What you should do. Restate every line below word for word, but drop each picture.

Information provided.
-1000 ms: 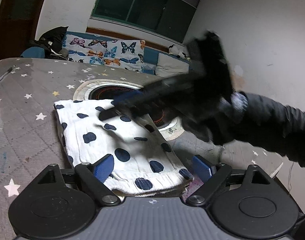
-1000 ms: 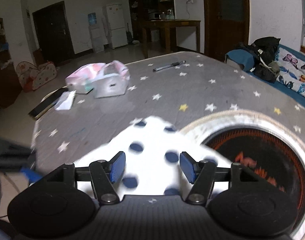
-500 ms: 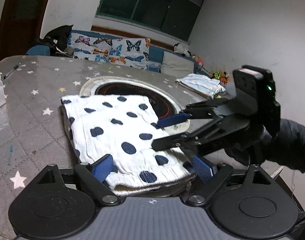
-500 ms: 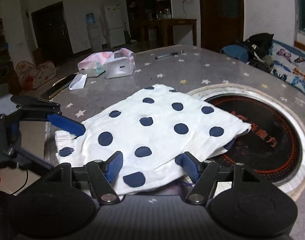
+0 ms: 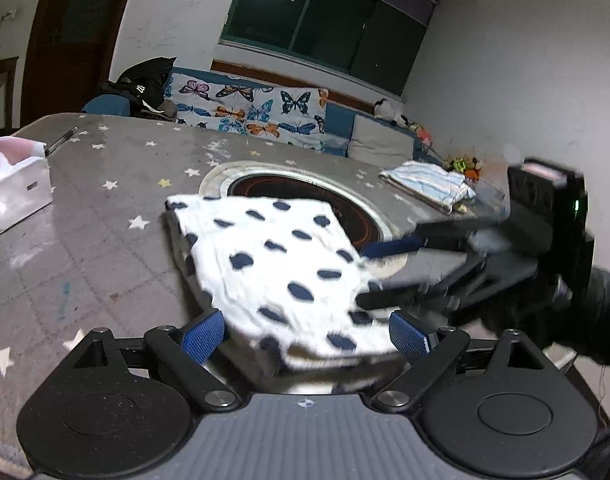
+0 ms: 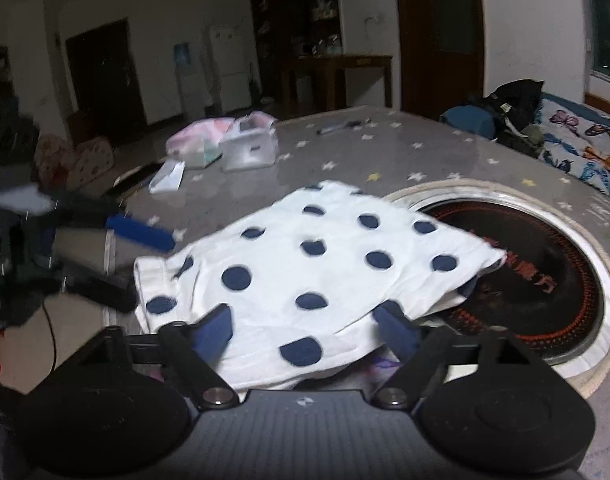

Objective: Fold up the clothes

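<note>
Left gripper (image 5: 305, 330): fingers (image 5: 203, 332) wide, blue pads clear of the cloth on either side, near edge of the spotted garment (image 5: 273, 256) lying between them, not pinched. Right gripper (image 6: 303, 326): fingers (image 6: 397, 330) spreading apart at this moment, a hem of the same garment draped between them, pads not pressing on it. Spotted garment: white with navy dots, folded flat, near the worktop's (image 5: 85, 240) front edge, one corner overlapping the round inset burner (image 6: 545, 276) with its pale ring and dark glass centre. Obstructions: in the left wrist view the right gripper reaches in from the right edge, blurred, its fingers over the garment's right side; a dark sleeve (image 5: 601, 316) behind it. Worktop: grey, star-printed covering. Folded striped cloth (image 5: 429, 184): far right corner. Tissue box (image 6: 249, 146): white, open-topped, tissue standing in it, towards the left edge; a pink packet (image 6: 197, 144) just beside it. Pen (image 6: 341, 126): far edge. White slip (image 6: 167, 176) and a dark flat item: left edge, identity unclear. Beyond the worktop: butterfly-print sofa (image 5: 249, 108) carrying a dark bag (image 5: 145, 80).
</note>
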The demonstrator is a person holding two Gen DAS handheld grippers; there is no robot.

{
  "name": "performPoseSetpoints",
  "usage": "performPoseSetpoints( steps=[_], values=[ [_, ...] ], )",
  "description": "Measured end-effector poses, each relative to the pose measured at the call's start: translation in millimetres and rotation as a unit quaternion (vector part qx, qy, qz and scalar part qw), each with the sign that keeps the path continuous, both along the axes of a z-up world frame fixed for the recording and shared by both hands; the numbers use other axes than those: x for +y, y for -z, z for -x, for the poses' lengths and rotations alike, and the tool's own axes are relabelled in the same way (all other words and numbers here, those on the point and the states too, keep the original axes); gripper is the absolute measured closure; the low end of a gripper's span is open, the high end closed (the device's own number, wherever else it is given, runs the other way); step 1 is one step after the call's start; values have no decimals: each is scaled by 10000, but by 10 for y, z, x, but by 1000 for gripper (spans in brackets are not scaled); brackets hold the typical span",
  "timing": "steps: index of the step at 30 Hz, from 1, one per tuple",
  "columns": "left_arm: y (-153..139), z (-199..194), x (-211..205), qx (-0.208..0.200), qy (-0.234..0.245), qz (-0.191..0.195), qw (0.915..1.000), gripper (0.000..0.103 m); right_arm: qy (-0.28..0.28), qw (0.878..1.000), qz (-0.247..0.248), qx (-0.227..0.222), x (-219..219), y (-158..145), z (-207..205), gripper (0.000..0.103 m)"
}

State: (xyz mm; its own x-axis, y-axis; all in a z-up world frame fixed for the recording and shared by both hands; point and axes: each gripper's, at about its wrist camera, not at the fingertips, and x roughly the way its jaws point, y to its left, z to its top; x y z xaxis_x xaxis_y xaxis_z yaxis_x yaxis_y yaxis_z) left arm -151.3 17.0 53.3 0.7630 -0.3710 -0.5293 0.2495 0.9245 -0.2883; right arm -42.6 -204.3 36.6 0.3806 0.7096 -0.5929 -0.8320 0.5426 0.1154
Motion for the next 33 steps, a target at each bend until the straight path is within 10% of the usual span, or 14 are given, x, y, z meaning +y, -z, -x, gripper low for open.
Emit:
performPoseSetpoints(
  steps=[7,15,33],
  values=[
    [186,117,-73,151,26,-628,9979,9,373,9989,-281,77,-132,-26,-59,16],
    [283,19,-75,284,-191,-797,9962,8,618,9973,-380,65,-159,22,-49,0],
    [327,-26,-126,311,-308,-1073,9933,0,1219,9914,-320,342,-225,198,-134,0]
  ],
)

Solution to this exercise.
-1000 ms: 
-1000 ms: 
-500 ms: 
-500 ms: 
+0 ms: 
+0 ms: 

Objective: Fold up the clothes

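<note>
Left gripper (image 5: 305, 330): fingers (image 5: 203, 332) wide, blue pads clear of the cloth on either side, near edge of the spotted garment (image 5: 273, 256) lying between them, not pinched. Right gripper (image 6: 303, 326): fingers (image 6: 397, 330) spreading apart at this moment, a hem of the same garment draped between them, pads not pressing on it. Spotted garment: white with navy dots, folded flat, near the worktop's (image 5: 85, 240) front edge, one corner overlapping the round inset burner (image 6: 545, 276) with its pale ring and dark glass centre. Obstructions: in the left wrist view the right gripper reaches in from the right edge, blurred, its fingers over the garment's right side; a dark sleeve (image 5: 601, 316) behind it. Worktop: grey, star-printed covering. Folded striped cloth (image 5: 429, 184): far right corner. Tissue box (image 6: 249, 146): white, open-topped, tissue standing in it, towards the left edge; a pink packet (image 6: 197, 144) just beside it. Pen (image 6: 341, 126): far edge. White slip (image 6: 167, 176) and a dark flat item: left edge, identity unclear. Beyond the worktop: butterfly-print sofa (image 5: 249, 108) carrying a dark bag (image 5: 145, 80).
</note>
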The demonstrator is a person holding two Gen DAS handheld grippers; there is no robot.

{
  "name": "performPoseSetpoints",
  "usage": "performPoseSetpoints( steps=[_], values=[ [_, ...] ], )",
  "description": "Measured end-effector poses, each relative to the pose measured at the call's start: translation in millimetres and rotation as a unit quaternion (vector part qx, qy, qz and scalar part qw), each with the sign that keeps the path continuous, both along the axes of a z-up world frame fixed for the recording and shared by both hands; the numbers use other axes than those: x for +y, y for -z, z for -x, for the poses' lengths and rotations alike, and the tool's own axes are relabelled in the same way (all other words and numbers here, those on the point and the states too, keep the original axes); gripper is the absolute measured closure; the low end of a gripper's span is open, the high end closed (the device's own number, wherever else it is given, runs the other way); step 1 is one step after the call's start; values have no decimals: each is scaled by 10000, but by 10 for y, z, x, but by 1000 for gripper (spans in brackets are not scaled); brackets hold the typical span",
  "timing": "steps: index of the step at 30 Hz, from 1, one per tuple",
  "columns": "left_arm: y (-153..139), z (-199..194), x (-211..205), qx (-0.208..0.200), qy (-0.234..0.245), qz (-0.191..0.195), qw (0.915..1.000), gripper (0.000..0.103 m); right_arm: qy (-0.28..0.28), qw (0.878..1.000), qz (-0.247..0.248), qx (-0.227..0.222), x (-219..219), y (-158..145), z (-207..205), gripper (0.000..0.103 m)"
}

State: (xyz mm; its own x-axis, y-axis; all in a z-up world frame fixed for the recording and shared by both hands; point and axes: each gripper's, at about its wrist camera, not at the fingertips, and x roughly the way its jaws point, y to its left, z to its top; x y z xaxis_x xaxis_y xaxis_z yaxis_x yaxis_y yaxis_z) left arm -151.3 17.0 53.3 0.7630 -0.3710 -0.5293 0.2495 0.9245 -0.2883; right arm -42.6 -204.3 36.6 0.3806 0.7096 -0.5929 -0.8320 0.5426 0.1154
Motion for the next 33 steps, a target at each bend until the straight path is within 10% of the usual span, or 14 are given, x, y, z meaning +y, -z, -x, gripper low for open.
Emit:
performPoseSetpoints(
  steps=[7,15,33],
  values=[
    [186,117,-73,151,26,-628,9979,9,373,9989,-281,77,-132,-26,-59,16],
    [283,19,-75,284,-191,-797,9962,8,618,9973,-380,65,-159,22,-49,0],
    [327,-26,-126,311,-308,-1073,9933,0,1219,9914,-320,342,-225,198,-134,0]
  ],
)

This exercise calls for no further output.